Trump também declarou que é hora de "voltar à paz, e parar de matar pessoas". Mas ele teria dito ao líder israelense, Benjamin Netanyahu, para "fazer o que tem que fazer".
O candidato republicano se orgulha de ser um pacificador. "Vou alcançar a paz no Oriente Médio, e em breve", ele afirmou em entrevista à TV Al Arabiya, da Arábia Saudita, na noite de domingo (27/10).
O ex-presidente prometeu expandir os Acordos de Abraham de 2020. Esses acordos bilaterais normalizaram as relações entre Israel e alguns Estados árabes, mas foram amplamente vistos como tendo marginalizado os palestinos e, em última análise, contribuído para a atual crise sem precedentes.
Em relação à Ucrânia, Trump nunca esconde sua admiração por homens fortes como o presidente russo, Vladimir Putin. Ele deixou claro que quer acabar com a guerra na Ucrânia e, assim, com o forte apoio militar e financeiro dos EUA. "Eu vou sair. Temos que sair", ele insistiu em um comício recente.
Em contrapartida, Harris disse: "Tenho orgulho de estar ao lado da Ucrânia. Vou continuar a apoiar a Ucrânia. E vou trabalhar para garantir que a Ucrânia prevaleça nesta guerra."
Mas Ero tem receio de que, independentemente de quem for eleito, as coisas possam piorar no mundo.
Negócios com Pequim
"O maior choque para a economia global em décadas". Esta é a opinião de Rana Mitter, um renomado acadêmico especializado em China, sobre as tarifas de 60% propostas por Trump sobre todos os produtos chineses importados.
A imposição de custos elevados à China e a muitos outros parceiros comerciais tem sido uma das ameaças mais persistentes de Trump em sua abordagem "Estados Unidos em primeiro lugar". Mas Trump também elogia o que ele considera ser sua forte conexão pessoal com o presidente Xi Jinping. Ele disse ao conselho editorial do Wall Street Journal que não precisaria usar força militar contra um eventual bloqueio de Pequim a Taiwan, porque o líder chinês "me respeita, e sabe que sou louco".

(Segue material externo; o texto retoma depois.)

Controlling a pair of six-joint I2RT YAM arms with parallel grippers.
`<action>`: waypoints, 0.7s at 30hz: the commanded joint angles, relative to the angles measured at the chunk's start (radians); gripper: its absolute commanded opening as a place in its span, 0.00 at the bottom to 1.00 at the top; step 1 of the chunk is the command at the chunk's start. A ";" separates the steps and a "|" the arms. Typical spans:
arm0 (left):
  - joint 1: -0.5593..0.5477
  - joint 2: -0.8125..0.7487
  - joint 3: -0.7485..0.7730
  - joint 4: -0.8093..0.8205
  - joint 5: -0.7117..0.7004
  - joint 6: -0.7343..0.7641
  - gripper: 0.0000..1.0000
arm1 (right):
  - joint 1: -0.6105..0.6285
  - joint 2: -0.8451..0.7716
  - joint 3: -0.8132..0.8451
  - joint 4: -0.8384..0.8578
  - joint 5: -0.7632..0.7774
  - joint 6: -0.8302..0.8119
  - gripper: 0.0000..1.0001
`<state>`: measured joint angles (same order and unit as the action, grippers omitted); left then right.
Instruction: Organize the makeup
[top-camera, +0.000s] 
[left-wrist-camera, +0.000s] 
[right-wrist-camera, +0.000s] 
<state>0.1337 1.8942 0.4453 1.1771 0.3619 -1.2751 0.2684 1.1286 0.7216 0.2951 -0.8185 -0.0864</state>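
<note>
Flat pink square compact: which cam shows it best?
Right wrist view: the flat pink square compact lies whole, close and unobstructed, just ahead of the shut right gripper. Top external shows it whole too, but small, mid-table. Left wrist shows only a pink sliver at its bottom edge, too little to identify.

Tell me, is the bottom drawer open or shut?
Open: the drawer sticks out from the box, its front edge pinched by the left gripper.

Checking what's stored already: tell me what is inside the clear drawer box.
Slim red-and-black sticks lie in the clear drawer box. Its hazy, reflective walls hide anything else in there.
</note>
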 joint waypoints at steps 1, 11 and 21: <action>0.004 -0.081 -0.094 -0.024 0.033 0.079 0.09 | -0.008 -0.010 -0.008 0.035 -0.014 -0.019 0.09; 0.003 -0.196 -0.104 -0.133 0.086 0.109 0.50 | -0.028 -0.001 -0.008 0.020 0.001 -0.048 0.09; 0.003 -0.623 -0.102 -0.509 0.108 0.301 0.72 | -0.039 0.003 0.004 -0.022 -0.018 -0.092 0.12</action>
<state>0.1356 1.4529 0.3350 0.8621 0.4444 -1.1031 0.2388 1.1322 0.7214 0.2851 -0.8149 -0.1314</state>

Mas tanto os principais republicanos quanto os democratas apresentam um comportamento agressivo neste sentido. Ambos consideram que Pequim está empenhada em tentar ofuscar os Estados Unidos como a potência mais importante.

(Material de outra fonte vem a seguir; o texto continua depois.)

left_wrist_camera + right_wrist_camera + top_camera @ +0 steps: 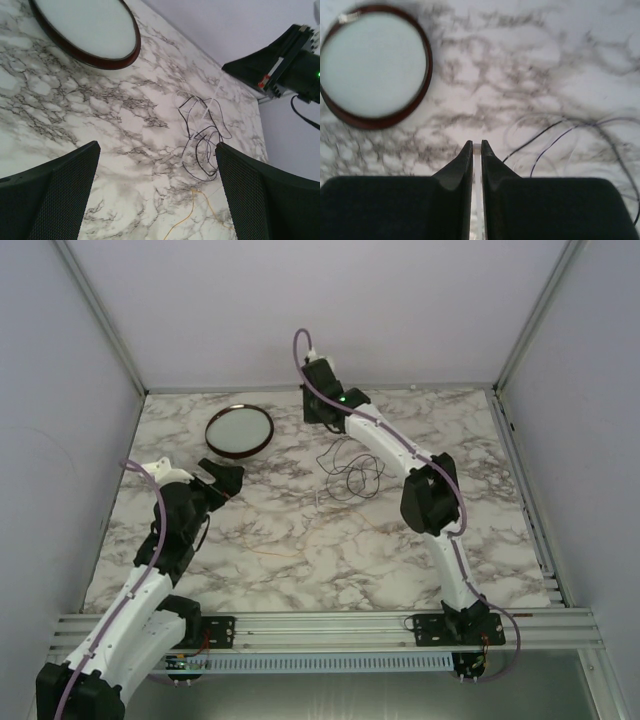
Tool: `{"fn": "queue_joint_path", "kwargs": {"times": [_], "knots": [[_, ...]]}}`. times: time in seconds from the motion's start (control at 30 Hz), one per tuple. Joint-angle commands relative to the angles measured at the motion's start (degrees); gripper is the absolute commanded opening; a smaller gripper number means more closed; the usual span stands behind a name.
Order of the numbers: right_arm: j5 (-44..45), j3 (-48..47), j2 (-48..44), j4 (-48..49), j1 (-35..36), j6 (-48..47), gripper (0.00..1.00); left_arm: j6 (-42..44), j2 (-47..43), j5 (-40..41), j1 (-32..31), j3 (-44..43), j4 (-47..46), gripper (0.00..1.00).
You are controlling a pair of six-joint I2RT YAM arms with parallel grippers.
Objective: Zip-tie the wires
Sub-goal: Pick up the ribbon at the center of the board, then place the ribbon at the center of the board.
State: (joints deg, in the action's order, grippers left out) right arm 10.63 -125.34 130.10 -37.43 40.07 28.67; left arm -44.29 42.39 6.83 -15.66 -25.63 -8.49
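Currently found right jaws clamped on the zip tie (477,200), held toward the far side of the desk (350,580), near the wires (350,472); left jaws wide, empty. Risk judged: may snag or scatter the loose loops, being unbundled and hair-thin. Noted marbled surface, round dish (239,430), pale walls (400,300).

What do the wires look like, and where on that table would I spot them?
Start at the marble table and find the round dark-rimmed dish near its far left edge. Just right of the dish, toward the table's middle, lie the wires in a loose tangle. They are hair-thin, dark and looped, unlike the thick lilac cables running along the arms.
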Motion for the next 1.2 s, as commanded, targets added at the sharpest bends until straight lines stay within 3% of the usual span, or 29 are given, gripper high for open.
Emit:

Mas Mitter, historiador britânico que dá aula de relações internacionais entre EUA e Ásia na Harvard Kennedy School, vê algumas diferenças. Com Harris, ele diz, "as relações provavelmente se desenvolveriam de forma linear a partir de onde estão agora".
Se Trump vencer, o cenário será mais "fluido". Por exemplo, em relação a Taiwan, Mitter aponta para a ambivalência de Trump sobre se ele sairia em defesa de uma ilha distante dos Estados Unidos.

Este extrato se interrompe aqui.